Trade and Export Development Minister Jeremy Harrison says the existing support programs put in place for small businesses and the tourism sector wouldn’t have provided enough dollars for these leagues, which depend on gate admissions for revenue.

He said officials have been talking to the leagues for more than two months and had hoped they would be able to return to play, which has been ruled out for the “immediate future.”

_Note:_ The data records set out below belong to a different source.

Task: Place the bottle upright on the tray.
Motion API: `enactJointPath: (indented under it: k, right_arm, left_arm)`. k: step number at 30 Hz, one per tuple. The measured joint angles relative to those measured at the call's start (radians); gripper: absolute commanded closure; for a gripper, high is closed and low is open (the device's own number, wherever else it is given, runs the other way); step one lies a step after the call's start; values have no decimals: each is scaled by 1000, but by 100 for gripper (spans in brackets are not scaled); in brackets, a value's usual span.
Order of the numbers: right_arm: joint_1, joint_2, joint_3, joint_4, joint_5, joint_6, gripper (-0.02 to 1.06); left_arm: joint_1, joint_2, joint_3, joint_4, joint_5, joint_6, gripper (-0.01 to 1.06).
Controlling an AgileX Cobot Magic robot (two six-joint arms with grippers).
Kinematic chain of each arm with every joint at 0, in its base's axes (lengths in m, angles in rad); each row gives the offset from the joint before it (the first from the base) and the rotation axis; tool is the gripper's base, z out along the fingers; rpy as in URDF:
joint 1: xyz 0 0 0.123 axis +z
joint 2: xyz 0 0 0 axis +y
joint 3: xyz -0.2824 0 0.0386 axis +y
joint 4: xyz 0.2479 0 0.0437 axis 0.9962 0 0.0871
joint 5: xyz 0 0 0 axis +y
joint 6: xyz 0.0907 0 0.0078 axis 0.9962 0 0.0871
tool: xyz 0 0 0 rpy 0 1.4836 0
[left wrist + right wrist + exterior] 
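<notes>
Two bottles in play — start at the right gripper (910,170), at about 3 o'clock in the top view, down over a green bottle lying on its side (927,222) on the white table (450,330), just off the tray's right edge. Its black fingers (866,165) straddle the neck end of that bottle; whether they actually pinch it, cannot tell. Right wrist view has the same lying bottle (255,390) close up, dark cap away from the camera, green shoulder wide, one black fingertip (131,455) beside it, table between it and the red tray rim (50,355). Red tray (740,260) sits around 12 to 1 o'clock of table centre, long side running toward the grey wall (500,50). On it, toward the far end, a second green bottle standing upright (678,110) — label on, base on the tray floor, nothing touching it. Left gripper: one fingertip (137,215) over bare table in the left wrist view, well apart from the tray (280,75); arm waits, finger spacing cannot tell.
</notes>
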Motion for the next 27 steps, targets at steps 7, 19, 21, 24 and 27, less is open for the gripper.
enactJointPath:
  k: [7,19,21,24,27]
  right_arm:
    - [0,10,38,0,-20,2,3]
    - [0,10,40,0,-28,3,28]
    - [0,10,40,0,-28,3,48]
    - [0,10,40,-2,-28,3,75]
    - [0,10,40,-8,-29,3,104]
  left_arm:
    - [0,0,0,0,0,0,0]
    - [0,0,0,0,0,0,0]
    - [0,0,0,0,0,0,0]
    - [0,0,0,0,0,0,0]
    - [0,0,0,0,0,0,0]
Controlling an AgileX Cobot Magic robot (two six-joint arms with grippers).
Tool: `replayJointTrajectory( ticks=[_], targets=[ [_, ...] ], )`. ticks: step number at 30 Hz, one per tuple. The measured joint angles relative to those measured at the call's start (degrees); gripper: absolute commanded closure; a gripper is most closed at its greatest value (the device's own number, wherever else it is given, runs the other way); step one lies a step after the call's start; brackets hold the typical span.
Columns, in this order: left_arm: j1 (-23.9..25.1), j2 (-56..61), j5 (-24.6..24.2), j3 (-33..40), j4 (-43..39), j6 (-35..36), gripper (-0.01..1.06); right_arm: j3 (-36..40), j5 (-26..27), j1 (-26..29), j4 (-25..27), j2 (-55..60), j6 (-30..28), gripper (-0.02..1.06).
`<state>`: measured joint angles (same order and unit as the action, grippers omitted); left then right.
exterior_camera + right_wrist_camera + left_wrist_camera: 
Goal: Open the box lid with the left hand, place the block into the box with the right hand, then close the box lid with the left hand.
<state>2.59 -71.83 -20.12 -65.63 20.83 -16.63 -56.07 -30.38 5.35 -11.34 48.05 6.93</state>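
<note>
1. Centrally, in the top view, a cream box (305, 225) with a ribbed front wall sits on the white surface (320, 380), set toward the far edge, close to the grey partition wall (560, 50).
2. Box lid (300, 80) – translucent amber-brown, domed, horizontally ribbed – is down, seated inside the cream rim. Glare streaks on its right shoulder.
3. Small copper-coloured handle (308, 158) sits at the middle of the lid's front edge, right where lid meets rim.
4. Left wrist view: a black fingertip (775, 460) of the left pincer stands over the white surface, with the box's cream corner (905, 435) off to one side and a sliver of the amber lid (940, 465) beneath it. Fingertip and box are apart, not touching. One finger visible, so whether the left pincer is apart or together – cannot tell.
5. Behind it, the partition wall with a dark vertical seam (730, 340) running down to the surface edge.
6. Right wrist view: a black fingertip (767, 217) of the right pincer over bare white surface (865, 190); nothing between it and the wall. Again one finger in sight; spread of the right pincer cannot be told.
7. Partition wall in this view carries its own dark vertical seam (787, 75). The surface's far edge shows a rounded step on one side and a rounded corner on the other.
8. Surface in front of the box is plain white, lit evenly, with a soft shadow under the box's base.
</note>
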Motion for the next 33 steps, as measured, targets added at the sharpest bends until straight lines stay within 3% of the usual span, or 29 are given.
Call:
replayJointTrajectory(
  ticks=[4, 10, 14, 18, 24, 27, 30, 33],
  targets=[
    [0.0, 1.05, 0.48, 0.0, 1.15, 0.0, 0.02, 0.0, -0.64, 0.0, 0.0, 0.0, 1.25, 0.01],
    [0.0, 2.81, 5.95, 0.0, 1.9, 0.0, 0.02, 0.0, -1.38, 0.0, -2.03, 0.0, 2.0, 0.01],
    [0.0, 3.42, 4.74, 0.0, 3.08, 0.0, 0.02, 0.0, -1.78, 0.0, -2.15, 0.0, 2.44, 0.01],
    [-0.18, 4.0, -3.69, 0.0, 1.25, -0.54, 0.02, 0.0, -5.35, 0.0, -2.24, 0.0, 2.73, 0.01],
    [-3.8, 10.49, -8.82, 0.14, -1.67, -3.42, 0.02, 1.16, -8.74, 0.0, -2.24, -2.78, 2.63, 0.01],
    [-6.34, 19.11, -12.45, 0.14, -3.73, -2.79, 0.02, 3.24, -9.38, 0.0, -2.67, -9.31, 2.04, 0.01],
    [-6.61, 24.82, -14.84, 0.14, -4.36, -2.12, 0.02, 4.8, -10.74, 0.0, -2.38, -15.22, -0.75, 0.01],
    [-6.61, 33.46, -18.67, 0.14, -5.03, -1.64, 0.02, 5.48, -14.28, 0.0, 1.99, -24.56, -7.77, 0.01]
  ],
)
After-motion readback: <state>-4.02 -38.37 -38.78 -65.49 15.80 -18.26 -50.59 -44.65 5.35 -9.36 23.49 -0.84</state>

“People, I think, have a high degree of understanding as to the reason why there is not the ability to have sports right now,” Harrsion said Friday.

“Nobody likes it. It’s not ideal.”

Another 382 new infections were reported in Saskatchewan Friday. Health officials said four residents who were 60 or older also died, while 210 people remain in hospital. Of those, 35 people were in intensive care.

Under the province’s public health order, athletes who are 18 and younger can practise or train in small groups, but team sports are banned.

The SJHL suspended its season in late November after the ban was announced.

On Friday, the Junior A league issued a statement saying officials tasked with helping businesses respond to the pandemic announced the government wouldn’t consider allowing games to proceed for at least four weeks.

“We are grateful that our season has not been shut down completely,” said the league.

The WHL has said it is committed to playing a 2020-21 season, but potential start dates were undecided.

Harrsion said the government wants to ensure junior hockey in the province survives the pandemic because of how important teams are to communities.

“Think of the Humboldt Broncos,” said Harrison, referring to the SJHL team that was in a devastating bus crash in 2018.

The Saskatchewan Party government said it’s working with both leagues on options for a safe return to play. The public-health restrictions are to expire Jan. 29.

Earlier this week, Saskatchewan’s chief medical health officer raised the possibility that harsher restrictions could be on the way if the province doesn’t lower its daily COVID-19 case count.

Dr. Saqib Shahab said the current average of more than 300 new daily infections is too high, and top Saskatchewan Health Authority officials also warned that the health system is at its most fragile yet in the pandemic.